● PROBLEM TO WORK ON: Give back, exactly as written, the lines of the listing from the top through the line holding "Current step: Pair", and nothing more. Exclude pictures.
◆ ◆ ◆ ◆ ◆ ◆ ◆
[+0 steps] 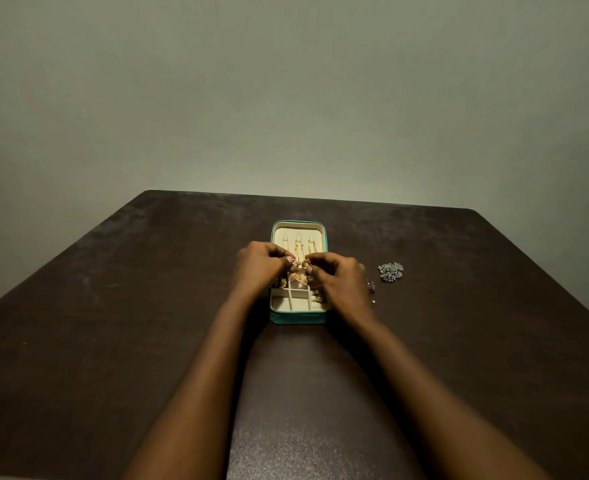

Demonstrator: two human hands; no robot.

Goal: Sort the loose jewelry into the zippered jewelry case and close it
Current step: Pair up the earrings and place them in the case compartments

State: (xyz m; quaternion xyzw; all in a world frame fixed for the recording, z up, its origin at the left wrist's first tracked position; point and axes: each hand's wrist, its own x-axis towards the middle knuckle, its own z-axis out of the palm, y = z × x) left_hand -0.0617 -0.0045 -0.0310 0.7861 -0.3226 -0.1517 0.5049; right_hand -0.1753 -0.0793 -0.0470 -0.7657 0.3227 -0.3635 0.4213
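Over jewelry case, left hand, right hand both pinch gold piece, maybe earring.

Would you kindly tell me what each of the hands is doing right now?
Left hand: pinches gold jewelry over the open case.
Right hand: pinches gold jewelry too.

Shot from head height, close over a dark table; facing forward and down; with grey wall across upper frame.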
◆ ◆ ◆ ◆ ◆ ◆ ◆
● WRITTEN RESPONSE:
[+0 steps] 

Demonstrator: two human hands; no robot.

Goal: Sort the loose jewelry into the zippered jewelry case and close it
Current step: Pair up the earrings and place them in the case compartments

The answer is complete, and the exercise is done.